Multiplayer has long been a staple of the Worms series and here the options for play have never felt more diverse. Players can grab a single Joy-Con each, pass around one main controller, or can use multiple Pro Controllers between each other. Using a single Joy-Con can admittedly feel a little cramped, however, with the weapon select, movement and camera control all condensed into a small space. Certainly, younger players won't have such issues. Another issue of note is that when played in tablet mode it can be a little difficult to view the map when fully zoomed out, which you'll often have to do when searching for where your opponent's worms are hiding.
The Switch may not be a contender to the likes of PS4 and Xbox One with regards to graphical capabilities, but the platform has still seen some solid ports over the past year, with Worms WMD being one of them. In docked mode, the title runs at a silky smooth 60 FPS and its charming hand-drawn visuals appear as crisp as ever. In handheld mode, however, things may not be as equally impressive, but it still looks great and performs smoothly. The last note to be made on the visuals is that we were really impressed by the direction Team 17 took with WMD overall. Everything just feels much more stylised and in line with the series' earlier classics opposed to the janky 3D look of 2014's Battlegrounds.

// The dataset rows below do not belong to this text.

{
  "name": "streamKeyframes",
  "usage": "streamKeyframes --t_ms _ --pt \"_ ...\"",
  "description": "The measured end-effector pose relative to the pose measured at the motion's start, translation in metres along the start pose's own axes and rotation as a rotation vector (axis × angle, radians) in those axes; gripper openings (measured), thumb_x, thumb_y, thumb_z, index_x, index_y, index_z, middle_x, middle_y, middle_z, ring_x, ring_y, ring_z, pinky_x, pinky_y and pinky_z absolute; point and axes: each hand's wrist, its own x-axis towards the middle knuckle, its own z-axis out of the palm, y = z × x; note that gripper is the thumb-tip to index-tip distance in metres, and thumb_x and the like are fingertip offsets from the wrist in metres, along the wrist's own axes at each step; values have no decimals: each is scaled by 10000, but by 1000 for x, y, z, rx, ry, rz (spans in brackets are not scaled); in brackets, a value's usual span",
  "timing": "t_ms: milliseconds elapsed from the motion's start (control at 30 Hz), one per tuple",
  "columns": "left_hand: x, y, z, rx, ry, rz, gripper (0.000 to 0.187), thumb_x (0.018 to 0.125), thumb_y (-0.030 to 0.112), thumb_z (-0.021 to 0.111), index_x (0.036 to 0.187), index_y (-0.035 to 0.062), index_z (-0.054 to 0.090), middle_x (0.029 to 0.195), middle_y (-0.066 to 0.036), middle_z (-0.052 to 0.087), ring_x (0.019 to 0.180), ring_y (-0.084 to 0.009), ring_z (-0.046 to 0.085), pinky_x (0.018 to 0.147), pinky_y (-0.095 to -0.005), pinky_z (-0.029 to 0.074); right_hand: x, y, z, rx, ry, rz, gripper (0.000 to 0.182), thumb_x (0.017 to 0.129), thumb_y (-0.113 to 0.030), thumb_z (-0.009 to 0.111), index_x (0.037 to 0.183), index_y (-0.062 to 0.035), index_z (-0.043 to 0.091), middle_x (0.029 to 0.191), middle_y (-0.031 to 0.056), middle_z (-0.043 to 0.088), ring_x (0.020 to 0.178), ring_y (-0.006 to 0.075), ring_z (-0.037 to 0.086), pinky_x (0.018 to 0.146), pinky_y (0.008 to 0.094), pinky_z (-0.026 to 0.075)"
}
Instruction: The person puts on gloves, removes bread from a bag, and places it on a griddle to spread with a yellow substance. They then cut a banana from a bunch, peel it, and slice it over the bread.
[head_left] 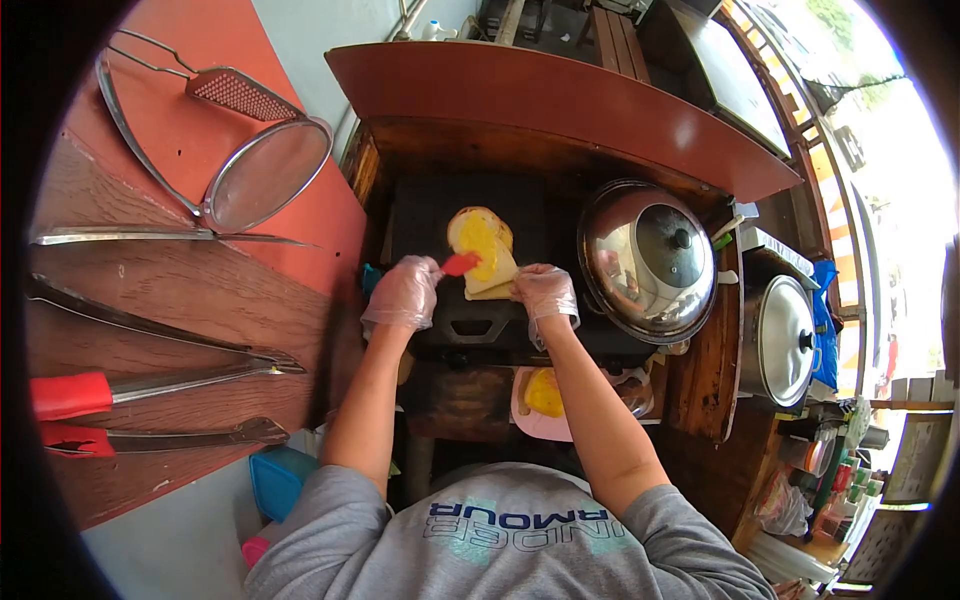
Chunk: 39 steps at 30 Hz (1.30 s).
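On the dark flat griddle (pixel 415 215) lie bread slices (pixel 502 272) with a yellow spread (pixel 480 238) on top. My left hand (pixel 405 292), in a clear plastic glove, is closed around the handle of a red spatula (pixel 460 264), whose head touches the yellow spread. My right hand (pixel 546 294), also gloved, pinches the right edge of the nearer bread slice. What lies beneath the bread is partly hidden.
A lidded round pan (pixel 648 260) stands right of the griddle, with a lidded pot (pixel 780 340) farther right. A pink tray (pixel 522 412) holds something yellow near my body. Tongs (pixel 180 385) and a strainer (pixel 268 175) are at the left. A red board (pixel 560 105) rises behind.
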Motion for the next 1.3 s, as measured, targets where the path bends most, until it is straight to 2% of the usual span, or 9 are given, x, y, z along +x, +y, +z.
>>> streamKeyframes --t_ms 67,200,433,567,700,833,900,1100,1300 --pt "0 -5 8 -15 73 -173 145 972 239 690 988 101 730 967 -211 710 910 -443 693 773 -523 544 2 1 0 2 -8 -6 114 843 -71 703 884 33 723 702 96 701 592 167 691 543 298 557" --pt "-19 12 29 -82 87 62 165 1002 251 639 1057 101 680 957 -239 702 937 -466 686 773 -556 543 2 -2 0 -28 31 -3 122 845 -78 695 895 30 723 700 100 706 591 170 695 541 292 547" --pt "9 25 16 -109 78 -117 174 1028 254 599 1052 98 672 1015 -250 710 990 -474 677 806 -559 541 -3 -12 0 -268 51 -63 144 811 -127 706 869 -6 759 676 92 721 591 163 704 568 300 542" --pt "1 23 43 -79 49 123 104 993 146 593 1018 76 666 997 -235 710 979 -465 674 797 -548 531 -3 -12 1 -300 72 -69 159 804 -140 700 857 -10 774 687 102 736 598 172 713 583 314 549" --pt "40 10 28 46 256 52 118 999 156 577 999 61 646 963 -271 692 943 -492 656 783 -565 515 2 -4 1 -312 72 -106 198 812 -176 687 871 -15 785 714 126 751 631 204 735 629 329 566" --pt "-16 51 -1 -92 6 -129 161 1027 217 593 1009 79 673 967 -257 692 953 -487 651 777 -550 510 8 -2 1 -352 68 -92 213 810 -203 685 880 -34 794 764 161 763 720 253 766 692 351 582" --pt "-20 17 28 -77 32 62 162 1026 235 602 1020 96 684 975 -246 694 955 -486 649 775 -547 508 15 1 1 -392 81 -114 211 810 -203 686 882 -37 795 786 169 766 753 275 770 713 360 585" --pt "32 12 17 -132 236 -126 168 1018 200 585 983 49 650 964 -267 698 976 -488 659 785 -570 516 14 8 3 -454 109 -178 214 812 -215 694 883 -40 795 826 188 767 814 319 772 754 380 589" --pt "-21 42 25 -116 -93 -152 183 997 224 657 1018 48 702 965 -260 714 901 -445 690 789 -480 532 8 -2 1 -352 37 -131 203 812 -199 704 889 -28 780 751 144 754 688 237 744 670 345 571"
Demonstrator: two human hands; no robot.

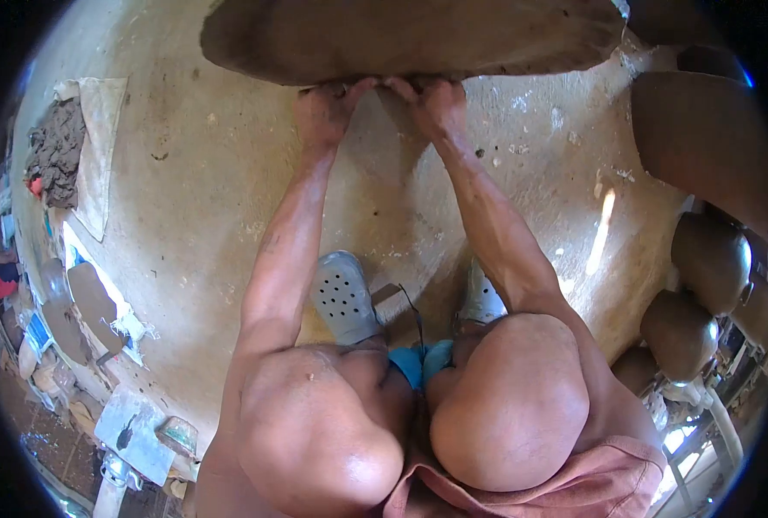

At the end of the day its versatility that is probably the biggest selling point for this particular version of the game; Worms may not be the most demanding game from a technical standpoint, but having an almost on par experience whether at home or on the go is pretty impressive. It's a game that has long entertained groups of players handing around a controller, and being able to do so on the go is certainly a huge part of its appeal. The Switch destroys any barriers there are between playing with friends and lets anyone around you jump in on the action with a Joy-Con in hand. Nothing quite rivals the moments of silliness that come from blowing up your friends with a rocket-propelled sheep or letting them feel the wrath of God from the brunt of a holy hand grenade.
Worms on the Switch may not warrant a repurchase if you've already played it elsewhere, but it certainly does prove the best entry point for those who have missed out. It provides the most diverse options for local multiplayer and features timed-exclusive content that, whilst not gaming changing, are a nice addition. The lack of Nintendo exclusive content may feel like a bit of a missed opportunity and there are some drawbacks from playing in handheld mode as we mentioned earlier, but Worms WMD is still a ton of fun that's made even better by the flexible nature of the Switch.